The Impeccable skill file should guide complete interface generation across component families. Every component should express the system’s warm, graphic, high-contrast style while remaining practical and accessible.

Buttons

Buttons should feel confident and direct. Primary buttons should use the amber brand color and clear, action-oriented labels.

Button rules:

  • Primary buttons should use primary as the main fill or dominant accent.
  • Secondary buttons should use neutral surfaces with text or border emphasis.
  • Tertiary buttons should be text-first and rely on underline, weight, or subtle background change.
  • Destructive buttons must use danger only for destructive actions.
  • Loading buttons must preserve width to avoid layout shift.
  • Disabled buttons must remain visually identifiable but clearly inactive.
  • Focus-visible states must be obvious and high contrast.

Primary button examples:

Use Case Recommended Label
Start action Start project
Save changes Save changes
Generate output Generate report
Continue flow Continue setup
Book or schedule Schedule session

Avoid vague button labels like Submit, Click here, or Go.

Cards

Cards should feel like modular poster panels. They may be light cards on cream backgrounds, white cards on burnt orange sections, or amber-highlighted feature cards.

Card rules:

  • Use clear heading hierarchy.
  • Keep card padding on the spacing scale.
  • Avoid excessive shadows.
  • Use borders or background contrast for separation.
  • Keep accent color purposeful.
  • Ensure cards in a grid have consistent internal alignment.
  • Long titles must wrap without breaking layout.
  • Empty card states must include useful explanatory copy.

Card variants:

Variant Usage
Standard card General content, summaries, dashboard panels
Feature card Marketing or onboarding highlights
Metric card Key numbers and status summaries
Inverted card White or light card on burnt orange section
Accent card Limited amber emphasis for high-priority content

Forms

Forms should be clean, structured, and easy to scan. The strong visual personality should not interfere with input clarity.

Form rules:

  • Labels must always be visible.
  • Placeholder text must not replace labels.
  • Inputs should use 16px text for readability.
  • Field groups should use spacing tokens consistently.
  • Error states must include text, visual styling, and programmatic association.
  • Required fields should be indicated through text or accessible markup.
  • Focus-visible states must be clear for keyboard users.
  • Long labels and helper text must wrap cleanly.
  • Validation should not rely on color alone.

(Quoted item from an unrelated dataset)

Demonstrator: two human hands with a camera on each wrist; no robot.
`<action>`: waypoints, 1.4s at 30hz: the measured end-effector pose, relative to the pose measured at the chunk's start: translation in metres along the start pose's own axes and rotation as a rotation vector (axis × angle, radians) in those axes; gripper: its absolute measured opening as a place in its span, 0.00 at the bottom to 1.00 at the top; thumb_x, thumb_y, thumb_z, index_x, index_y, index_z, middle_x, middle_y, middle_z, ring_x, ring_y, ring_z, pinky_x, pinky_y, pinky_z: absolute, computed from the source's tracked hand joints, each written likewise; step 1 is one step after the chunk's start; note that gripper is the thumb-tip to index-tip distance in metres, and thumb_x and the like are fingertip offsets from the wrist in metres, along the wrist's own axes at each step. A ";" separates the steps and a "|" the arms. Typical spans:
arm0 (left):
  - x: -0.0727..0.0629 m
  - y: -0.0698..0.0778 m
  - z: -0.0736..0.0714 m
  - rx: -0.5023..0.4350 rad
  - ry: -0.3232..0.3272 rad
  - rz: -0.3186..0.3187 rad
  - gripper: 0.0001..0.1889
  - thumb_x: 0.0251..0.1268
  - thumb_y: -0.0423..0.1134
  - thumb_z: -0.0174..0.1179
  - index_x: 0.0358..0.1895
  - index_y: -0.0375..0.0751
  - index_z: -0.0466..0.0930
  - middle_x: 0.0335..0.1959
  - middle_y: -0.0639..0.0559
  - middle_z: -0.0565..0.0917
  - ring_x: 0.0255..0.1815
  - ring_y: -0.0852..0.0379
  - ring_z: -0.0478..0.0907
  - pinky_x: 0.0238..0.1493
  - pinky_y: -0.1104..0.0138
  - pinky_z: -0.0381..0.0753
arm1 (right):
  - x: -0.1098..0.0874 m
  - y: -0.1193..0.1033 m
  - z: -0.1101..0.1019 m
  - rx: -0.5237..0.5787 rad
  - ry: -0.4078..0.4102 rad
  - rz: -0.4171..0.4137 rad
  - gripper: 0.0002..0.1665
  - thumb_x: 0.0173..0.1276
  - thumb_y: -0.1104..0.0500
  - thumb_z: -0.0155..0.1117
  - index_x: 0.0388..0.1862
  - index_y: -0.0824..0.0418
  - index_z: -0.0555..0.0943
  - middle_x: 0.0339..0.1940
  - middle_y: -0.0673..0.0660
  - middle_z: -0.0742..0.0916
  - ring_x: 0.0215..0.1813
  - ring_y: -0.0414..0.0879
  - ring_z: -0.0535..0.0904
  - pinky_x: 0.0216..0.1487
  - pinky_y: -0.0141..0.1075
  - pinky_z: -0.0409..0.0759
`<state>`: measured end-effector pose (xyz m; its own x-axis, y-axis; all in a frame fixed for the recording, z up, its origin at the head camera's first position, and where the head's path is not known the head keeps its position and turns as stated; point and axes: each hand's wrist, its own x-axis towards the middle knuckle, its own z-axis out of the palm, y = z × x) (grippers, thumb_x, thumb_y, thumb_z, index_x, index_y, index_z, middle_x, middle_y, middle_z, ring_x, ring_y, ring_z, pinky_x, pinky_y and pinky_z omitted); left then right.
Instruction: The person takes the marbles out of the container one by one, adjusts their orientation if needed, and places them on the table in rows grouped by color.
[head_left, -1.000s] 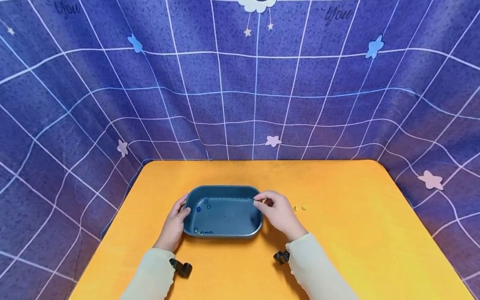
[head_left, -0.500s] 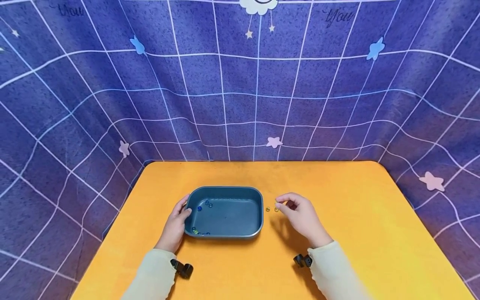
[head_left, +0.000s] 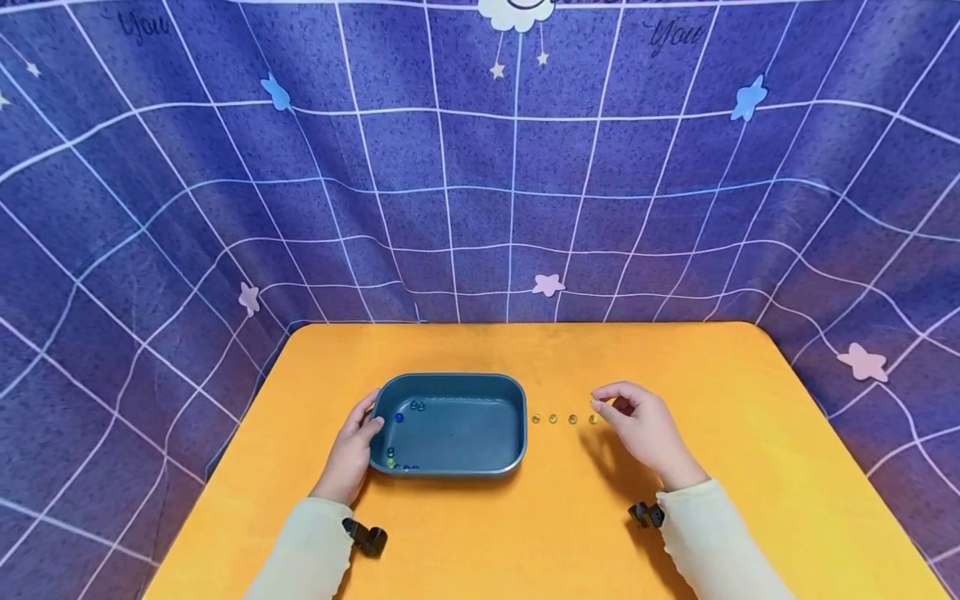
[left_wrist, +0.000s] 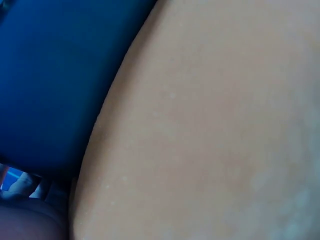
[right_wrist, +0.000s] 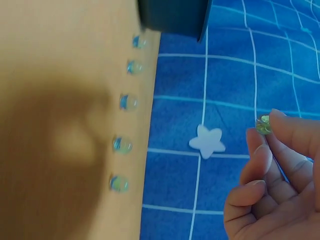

Form layouts should feel orderly and editorial. Group related fields with clear headings and spacing rather than decorative separators.

Navigation

Navigation should be confident, compact, and easy to scan. Active states should be obvious but not overly decorative.

Navigation rules:

  • Use Chakra Petch at 14px or 16px depending on density.
  • Use primary for active or selected states.
  • Use weight, underline, border, or background change to reinforce active state.
  • Do not rely on color alone.
  • Keep spacing consistent across navigation items.
  • Ensure keyboard navigation order matches visual order.
  • Provide visible focus states for all links and controls.
  • Collapse responsibly on smaller screens.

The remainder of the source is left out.